Jerry Lewis, der Komiker, der in den 1950er Jahren als eine Hälfte des enorm erfolgreichen Duos Martin und Lewis berühmt wurde, ist zudem ein herausragender Schauspieler, Filmproduzent und Drehbuchautor. Im Alter von fünf Jahren wurde er als Sohn professioneller Entertainer in die Unterhaltungsbranche eingeführt. Als er in die Teenagerjahre kam, hatte er seine eigene humorvolle Darbietung, den „Record Act“, entwickelt, ein übertriebenes Mimen bekannter Lieder. Er traf Dean Martin, einen Nachtclub‑Sänger, mit dem er das Comedy‑Duo Martin und Lewis gründete.
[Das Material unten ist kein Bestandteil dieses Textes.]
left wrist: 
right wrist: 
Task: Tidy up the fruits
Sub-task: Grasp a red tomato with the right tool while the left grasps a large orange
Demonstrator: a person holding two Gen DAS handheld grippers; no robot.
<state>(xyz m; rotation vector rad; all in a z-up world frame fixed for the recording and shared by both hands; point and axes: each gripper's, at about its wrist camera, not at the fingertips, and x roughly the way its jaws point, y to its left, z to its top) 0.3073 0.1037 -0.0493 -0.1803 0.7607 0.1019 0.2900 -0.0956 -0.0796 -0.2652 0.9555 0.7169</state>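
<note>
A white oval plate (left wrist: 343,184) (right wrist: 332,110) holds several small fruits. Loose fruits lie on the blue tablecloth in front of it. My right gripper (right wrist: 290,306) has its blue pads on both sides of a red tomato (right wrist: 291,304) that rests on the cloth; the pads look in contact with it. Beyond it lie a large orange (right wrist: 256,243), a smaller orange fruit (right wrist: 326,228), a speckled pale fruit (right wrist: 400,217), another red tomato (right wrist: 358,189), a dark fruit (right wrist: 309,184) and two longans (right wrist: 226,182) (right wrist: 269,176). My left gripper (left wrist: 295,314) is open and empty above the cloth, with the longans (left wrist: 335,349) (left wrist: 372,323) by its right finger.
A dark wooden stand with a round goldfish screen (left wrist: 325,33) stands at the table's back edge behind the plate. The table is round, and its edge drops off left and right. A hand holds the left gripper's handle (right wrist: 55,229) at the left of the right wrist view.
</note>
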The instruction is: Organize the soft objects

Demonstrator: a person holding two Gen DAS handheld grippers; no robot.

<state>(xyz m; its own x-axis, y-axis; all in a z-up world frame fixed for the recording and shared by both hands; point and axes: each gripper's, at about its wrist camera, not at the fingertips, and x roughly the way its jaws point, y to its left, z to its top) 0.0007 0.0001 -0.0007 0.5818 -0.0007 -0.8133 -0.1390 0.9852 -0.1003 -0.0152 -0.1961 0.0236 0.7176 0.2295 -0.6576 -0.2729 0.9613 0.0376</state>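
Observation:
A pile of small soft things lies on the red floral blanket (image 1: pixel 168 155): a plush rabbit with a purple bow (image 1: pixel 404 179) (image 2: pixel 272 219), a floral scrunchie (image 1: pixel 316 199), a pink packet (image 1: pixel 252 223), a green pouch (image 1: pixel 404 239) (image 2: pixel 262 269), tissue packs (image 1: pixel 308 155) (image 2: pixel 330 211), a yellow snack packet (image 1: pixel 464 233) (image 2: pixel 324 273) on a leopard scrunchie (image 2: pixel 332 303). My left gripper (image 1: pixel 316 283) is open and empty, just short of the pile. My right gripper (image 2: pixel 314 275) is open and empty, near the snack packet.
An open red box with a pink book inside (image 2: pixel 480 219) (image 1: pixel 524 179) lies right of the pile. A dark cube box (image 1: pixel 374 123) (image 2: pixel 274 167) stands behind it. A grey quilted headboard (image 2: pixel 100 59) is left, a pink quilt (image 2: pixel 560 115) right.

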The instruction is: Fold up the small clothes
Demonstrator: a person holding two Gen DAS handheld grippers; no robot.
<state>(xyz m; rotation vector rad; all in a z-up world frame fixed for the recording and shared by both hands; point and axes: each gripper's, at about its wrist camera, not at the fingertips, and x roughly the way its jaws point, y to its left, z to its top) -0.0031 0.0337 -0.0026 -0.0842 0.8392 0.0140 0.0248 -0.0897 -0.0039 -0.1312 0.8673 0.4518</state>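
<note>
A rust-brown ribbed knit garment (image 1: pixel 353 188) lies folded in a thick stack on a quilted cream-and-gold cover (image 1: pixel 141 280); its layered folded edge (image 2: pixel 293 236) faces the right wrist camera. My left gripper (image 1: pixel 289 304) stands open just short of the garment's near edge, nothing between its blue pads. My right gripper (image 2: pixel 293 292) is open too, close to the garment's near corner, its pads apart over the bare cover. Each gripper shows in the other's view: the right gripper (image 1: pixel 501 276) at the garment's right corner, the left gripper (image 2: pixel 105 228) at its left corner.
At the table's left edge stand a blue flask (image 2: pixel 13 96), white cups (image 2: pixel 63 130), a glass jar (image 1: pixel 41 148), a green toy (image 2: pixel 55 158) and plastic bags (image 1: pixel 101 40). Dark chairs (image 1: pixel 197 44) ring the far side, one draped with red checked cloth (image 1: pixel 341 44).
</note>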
Bevor sie zu Radio, Film und Fernsehen wechselten, traten das Duo in Nachtclubs auf. Das Duo erlangte Berühmtheit, als sie an einer Reihe von Komödienfilmen teilnahmen, die für ihren Slapstick‑Humor und übertriebene körperliche Aktionen bekannt waren.
Obwohl sie als Team funktionierten, entwickelte jedes Mitglied seine eigene Spezialität. Das ermöglichte ihnen, nach der Auflösung des Duos erfolgreiche Solokarrieren zu verfolgen. Lewis hatte sein Debüt ohne Martin in The Delicate Delinquent, das ein großer Erfolg wurde und ihn als Soloschauspieler etablierte. Der Schauspieler ging weiter und inszenierte und produzierte Filme und erhielt achtmal den Preis für den besten Regisseur des Jahres in Europa. (Quelle: The New York Times)
Wie gewann Jerry Lewis den Golden Light Technical Achievement Award?
Lewis war bei der Produktion des Films „The Bellboy“ im Jahr 1960 Vorreiter bei Videokameras und mehreren geschlossenen Schaltkreisen (Closed‑Circuit‑Monitors). Dies ermöglichte ihm, seine Leistung sofort zu beurteilen. Das war wichtig, weil er sowohl schauspielerte als auch Regie führte. Seine Ansätze und Methoden des Filmemachens, die er in seinem Buch und in seinem USC‑Kurs darlegte, ermöglichten es ihm, die meisten seiner Filme termingerecht und im Budget abzuschließen, da Nachdrehs ohne Warten auf das tägliche Filmmaterial (Dailies) durchgeführt werden konnten.
Das Videosystem, genannt Jerry’s Noisy Toy,, wird in Man in Motion, einem Kurzfilm zu Three on a Couch, gezeigt und zeigt Lewis, wie er den Golden Light Technical Achievement Award für seine Konstruktion entgegennimmt. Lewis behauptet, dass er mit dem CEO von Sony zusammengearbeitet habe, um den Prototyp zu erstellen. Er besaß kein Patent, obwohl er das System erfunden und maßgeblich zu seiner Entwicklung beigetragen hat. Diese Methode ist heute im Filmemachen Standard. (Source: The New York Times)
Was hat Lewis nach seiner Schauspielkarriere gemacht?
Lewis unterrichtete mehrere Jahre lang, beginnend 1967, einen Kurs für Filmregie an der University of Southern California in Los Angeles. George Lucas war einer seiner Studenten, und sein Freund Steven Spielberg besuchte gelegentlich seine Vorlesungen.
Genau darum geht es beim Filmemachen.